Information shown –
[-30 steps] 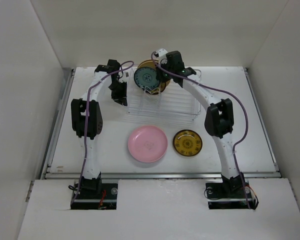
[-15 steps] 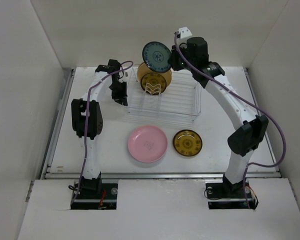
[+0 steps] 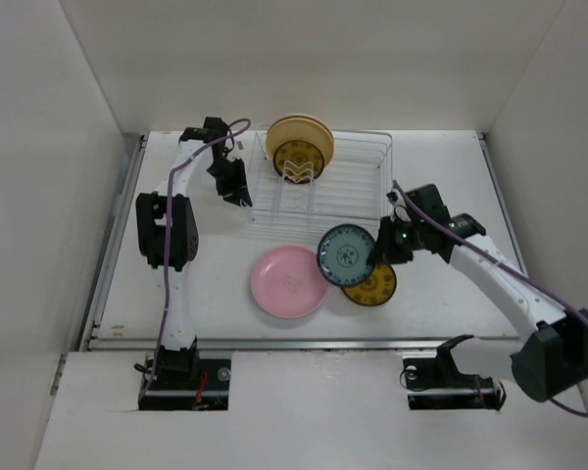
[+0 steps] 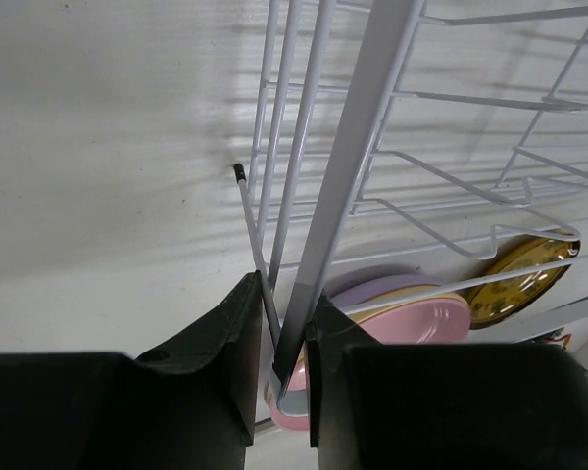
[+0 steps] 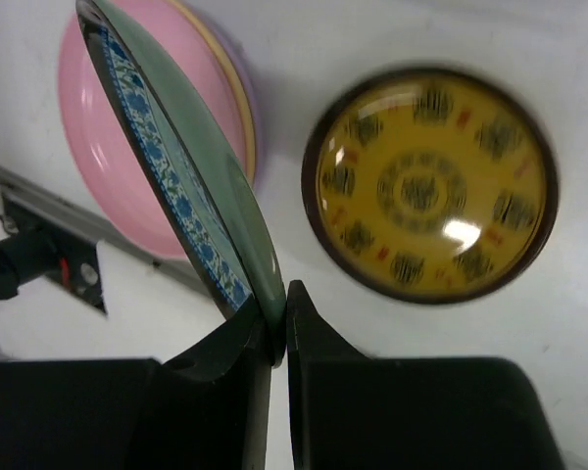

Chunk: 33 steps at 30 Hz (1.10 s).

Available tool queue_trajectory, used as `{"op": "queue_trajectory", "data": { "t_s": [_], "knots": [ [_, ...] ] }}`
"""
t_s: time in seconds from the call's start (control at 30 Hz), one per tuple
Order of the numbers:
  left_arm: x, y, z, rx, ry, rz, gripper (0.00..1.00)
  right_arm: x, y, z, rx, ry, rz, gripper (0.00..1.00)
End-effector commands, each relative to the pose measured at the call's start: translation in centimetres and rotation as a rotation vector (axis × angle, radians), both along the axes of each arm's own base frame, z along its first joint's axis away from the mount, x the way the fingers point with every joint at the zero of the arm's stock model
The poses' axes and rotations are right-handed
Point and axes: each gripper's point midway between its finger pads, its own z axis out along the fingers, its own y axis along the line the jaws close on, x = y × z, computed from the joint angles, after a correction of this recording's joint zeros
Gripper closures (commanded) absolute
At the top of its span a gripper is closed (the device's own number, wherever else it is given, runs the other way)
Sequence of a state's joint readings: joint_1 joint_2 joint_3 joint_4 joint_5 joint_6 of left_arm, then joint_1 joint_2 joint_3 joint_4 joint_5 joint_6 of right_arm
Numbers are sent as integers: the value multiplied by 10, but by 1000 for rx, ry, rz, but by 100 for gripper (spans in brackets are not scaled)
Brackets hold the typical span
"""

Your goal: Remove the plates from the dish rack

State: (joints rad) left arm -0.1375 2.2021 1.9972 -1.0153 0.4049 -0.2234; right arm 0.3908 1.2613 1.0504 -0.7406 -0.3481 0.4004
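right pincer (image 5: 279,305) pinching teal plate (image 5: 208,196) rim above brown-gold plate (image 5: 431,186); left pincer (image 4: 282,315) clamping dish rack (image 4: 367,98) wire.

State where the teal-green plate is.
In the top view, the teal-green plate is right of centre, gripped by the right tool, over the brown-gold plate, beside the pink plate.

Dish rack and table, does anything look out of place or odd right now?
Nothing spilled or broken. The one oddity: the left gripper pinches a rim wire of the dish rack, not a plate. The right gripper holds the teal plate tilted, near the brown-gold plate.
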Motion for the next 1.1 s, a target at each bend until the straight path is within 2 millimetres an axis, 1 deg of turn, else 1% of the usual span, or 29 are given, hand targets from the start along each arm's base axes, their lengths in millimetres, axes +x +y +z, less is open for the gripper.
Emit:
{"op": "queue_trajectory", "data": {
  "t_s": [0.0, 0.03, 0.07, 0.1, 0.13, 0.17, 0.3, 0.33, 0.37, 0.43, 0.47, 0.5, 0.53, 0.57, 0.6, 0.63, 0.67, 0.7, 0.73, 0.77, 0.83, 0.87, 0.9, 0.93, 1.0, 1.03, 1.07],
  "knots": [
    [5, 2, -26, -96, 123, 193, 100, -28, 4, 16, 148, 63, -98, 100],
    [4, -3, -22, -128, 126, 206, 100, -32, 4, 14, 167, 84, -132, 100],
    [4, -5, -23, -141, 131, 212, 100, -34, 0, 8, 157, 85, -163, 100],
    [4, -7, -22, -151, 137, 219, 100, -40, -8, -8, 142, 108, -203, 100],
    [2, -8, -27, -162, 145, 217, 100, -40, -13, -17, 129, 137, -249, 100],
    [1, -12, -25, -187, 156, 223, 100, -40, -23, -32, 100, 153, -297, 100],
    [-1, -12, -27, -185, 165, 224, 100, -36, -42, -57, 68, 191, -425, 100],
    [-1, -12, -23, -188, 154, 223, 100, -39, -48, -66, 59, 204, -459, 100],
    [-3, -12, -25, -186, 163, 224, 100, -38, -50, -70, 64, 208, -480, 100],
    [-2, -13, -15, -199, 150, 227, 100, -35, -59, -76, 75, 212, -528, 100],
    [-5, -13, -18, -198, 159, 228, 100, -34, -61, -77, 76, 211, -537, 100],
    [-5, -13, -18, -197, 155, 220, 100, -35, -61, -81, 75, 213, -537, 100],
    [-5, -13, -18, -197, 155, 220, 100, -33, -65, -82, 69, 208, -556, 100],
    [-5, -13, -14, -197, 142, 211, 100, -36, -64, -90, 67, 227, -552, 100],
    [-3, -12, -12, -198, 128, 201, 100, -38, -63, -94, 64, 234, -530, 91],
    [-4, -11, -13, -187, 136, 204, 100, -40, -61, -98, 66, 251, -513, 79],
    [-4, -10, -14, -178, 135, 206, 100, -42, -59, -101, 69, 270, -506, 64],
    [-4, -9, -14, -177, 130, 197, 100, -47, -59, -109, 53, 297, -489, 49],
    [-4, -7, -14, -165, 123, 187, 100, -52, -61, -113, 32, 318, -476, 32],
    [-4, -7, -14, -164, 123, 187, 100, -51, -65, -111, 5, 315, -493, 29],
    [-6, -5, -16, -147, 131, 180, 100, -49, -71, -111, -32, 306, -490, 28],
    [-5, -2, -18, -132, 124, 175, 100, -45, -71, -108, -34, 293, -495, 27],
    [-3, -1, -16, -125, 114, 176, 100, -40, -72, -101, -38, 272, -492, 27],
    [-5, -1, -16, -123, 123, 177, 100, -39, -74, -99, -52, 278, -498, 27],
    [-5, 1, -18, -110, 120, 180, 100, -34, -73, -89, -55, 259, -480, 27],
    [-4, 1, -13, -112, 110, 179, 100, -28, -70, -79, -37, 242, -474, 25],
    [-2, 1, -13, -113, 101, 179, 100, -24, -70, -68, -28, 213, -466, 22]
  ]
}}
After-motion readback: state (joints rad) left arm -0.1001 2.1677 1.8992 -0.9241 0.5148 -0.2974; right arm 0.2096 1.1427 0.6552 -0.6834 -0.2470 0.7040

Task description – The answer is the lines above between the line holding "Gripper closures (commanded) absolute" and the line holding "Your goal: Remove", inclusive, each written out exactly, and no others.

Output for this task –
Gripper closures (commanded) absolute
At the top of its span a gripper is closed (the device's own number, wherever else it is given, runs the other way)
Sequence of a state's joint readings: joint_1 joint_2 joint_3 joint_4 joint_5 joint_6 of left_arm, then joint_1 joint_2 joint_3 joint_4 joint_5 joint_6 of right_arm
Numbers are sent as integers: the value multiplied by 10, but by 1000 for rx, ry, rz, but by 100 for gripper (spans in brackets are not scaled)
Brackets hold the typical span
"""

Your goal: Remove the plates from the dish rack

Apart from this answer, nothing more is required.